THE PROBLEM - Nothing but the lines below between the line holding "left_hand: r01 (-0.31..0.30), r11" and the line holding "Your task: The", inclusive, should appear in the answer, each set down exactly.

----

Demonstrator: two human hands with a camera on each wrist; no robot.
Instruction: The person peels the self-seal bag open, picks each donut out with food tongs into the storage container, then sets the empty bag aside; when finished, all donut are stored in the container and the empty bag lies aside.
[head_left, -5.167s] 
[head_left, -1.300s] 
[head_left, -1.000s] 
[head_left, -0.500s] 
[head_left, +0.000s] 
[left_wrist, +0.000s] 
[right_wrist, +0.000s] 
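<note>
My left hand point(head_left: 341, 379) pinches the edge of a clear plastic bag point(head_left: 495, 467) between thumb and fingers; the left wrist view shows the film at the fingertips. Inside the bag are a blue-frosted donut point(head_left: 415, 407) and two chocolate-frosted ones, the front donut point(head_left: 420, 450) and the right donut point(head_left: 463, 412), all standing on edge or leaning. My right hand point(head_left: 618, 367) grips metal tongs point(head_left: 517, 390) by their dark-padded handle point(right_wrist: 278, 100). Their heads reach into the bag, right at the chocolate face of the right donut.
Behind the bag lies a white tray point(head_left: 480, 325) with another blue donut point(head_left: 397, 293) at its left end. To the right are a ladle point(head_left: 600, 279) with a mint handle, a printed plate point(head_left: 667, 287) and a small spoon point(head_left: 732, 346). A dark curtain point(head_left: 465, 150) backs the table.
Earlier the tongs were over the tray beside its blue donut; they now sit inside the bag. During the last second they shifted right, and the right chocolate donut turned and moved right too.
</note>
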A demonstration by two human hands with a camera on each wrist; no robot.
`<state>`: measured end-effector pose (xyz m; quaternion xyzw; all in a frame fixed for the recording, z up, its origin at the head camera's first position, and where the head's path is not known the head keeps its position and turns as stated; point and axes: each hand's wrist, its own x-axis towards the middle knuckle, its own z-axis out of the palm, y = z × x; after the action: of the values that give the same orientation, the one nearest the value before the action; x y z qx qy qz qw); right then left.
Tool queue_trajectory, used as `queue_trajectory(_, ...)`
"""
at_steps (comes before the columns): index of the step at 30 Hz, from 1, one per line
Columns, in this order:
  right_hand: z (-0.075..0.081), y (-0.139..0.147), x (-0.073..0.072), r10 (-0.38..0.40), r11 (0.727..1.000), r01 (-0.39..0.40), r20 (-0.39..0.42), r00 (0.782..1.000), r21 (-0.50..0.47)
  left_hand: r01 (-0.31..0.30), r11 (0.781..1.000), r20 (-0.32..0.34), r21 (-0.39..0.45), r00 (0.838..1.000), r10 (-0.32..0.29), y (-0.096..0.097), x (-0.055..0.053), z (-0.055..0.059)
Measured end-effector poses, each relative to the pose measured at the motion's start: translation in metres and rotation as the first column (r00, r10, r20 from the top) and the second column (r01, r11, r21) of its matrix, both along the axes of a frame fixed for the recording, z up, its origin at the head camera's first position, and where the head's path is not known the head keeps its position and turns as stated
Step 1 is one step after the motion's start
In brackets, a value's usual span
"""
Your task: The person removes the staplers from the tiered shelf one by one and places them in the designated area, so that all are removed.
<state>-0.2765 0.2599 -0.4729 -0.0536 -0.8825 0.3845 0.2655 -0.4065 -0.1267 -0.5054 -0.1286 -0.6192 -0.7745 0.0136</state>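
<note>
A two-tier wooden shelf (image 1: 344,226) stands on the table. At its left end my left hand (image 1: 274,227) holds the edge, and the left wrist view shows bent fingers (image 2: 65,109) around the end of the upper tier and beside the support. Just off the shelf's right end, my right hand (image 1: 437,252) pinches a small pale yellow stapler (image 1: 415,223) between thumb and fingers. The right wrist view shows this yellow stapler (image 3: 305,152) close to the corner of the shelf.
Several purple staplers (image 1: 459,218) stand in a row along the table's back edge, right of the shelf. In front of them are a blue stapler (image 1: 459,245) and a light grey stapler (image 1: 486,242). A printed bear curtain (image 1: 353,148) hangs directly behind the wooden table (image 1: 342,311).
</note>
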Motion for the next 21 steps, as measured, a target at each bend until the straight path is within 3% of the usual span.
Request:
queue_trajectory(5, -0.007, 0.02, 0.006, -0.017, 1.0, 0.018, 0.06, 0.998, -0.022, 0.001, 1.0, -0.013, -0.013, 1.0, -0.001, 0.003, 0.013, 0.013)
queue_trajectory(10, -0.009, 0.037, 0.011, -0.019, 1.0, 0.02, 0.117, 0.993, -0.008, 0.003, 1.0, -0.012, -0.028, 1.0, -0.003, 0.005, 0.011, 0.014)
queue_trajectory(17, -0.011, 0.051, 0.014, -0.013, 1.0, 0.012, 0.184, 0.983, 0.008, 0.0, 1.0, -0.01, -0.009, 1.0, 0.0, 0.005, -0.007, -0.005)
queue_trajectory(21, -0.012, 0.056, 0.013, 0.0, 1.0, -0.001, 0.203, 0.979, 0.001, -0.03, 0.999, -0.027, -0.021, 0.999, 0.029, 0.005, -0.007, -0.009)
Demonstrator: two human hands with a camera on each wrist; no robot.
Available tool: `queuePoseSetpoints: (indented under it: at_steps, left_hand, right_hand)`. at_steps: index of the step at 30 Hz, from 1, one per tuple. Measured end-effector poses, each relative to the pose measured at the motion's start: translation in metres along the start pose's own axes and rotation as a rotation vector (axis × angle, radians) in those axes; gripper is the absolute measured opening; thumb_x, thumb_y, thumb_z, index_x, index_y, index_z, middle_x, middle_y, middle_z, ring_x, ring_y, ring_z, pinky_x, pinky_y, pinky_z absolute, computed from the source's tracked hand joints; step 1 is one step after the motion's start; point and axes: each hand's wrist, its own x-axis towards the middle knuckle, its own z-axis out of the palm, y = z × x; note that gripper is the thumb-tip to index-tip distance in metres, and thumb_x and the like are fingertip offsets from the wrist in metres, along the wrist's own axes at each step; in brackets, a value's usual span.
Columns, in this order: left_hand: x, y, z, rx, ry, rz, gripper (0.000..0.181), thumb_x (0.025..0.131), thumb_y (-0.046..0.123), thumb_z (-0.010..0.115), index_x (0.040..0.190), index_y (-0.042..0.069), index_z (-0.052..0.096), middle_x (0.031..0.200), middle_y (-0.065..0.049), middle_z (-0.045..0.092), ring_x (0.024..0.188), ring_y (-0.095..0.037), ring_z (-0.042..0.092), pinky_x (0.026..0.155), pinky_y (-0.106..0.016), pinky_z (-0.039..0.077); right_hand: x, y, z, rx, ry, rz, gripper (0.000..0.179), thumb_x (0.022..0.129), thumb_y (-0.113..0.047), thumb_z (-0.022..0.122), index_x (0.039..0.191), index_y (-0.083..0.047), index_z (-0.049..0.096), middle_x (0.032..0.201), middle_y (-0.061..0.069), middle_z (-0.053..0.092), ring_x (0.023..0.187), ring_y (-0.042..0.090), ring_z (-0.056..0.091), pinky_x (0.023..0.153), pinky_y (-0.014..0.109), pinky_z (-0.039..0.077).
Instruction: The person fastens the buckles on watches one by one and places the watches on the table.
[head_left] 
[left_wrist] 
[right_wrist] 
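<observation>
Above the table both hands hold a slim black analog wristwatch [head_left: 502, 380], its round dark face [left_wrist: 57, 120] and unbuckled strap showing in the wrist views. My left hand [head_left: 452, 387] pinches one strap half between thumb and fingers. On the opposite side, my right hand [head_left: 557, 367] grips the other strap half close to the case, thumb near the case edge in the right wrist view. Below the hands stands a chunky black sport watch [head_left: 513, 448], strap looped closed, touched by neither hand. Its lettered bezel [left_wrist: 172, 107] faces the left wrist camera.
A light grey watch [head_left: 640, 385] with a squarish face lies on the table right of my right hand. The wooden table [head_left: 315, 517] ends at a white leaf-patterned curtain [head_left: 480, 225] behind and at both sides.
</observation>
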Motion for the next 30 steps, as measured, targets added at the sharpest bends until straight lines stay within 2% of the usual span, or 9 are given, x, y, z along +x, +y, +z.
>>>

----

SOLUTION TO THIS EXERCISE -
  left_hand: r01 (-0.31..0.30), r11 (0.781..1.000), r20 (-0.32..0.34), r21 (-0.39..0.45), r00 (0.838..1.000), r10 (-0.32..0.29), y (-0.096..0.097), x (-0.055..0.053), z (-0.055..0.059)
Measured end-effector poses, each relative to the pose measured at the motion's start: translation in metres and rotation as the first column (r00, r10, r20 from the top) and the second column (r01, r11, r21) of its matrix, both along the axes of a frame fixed for the recording, z up, its origin at the head camera's first position, and where the head's path is not known the head keeps its position and turns as stated
Step 1 is one step after the motion's start
In brackets, a value's usual span
"""
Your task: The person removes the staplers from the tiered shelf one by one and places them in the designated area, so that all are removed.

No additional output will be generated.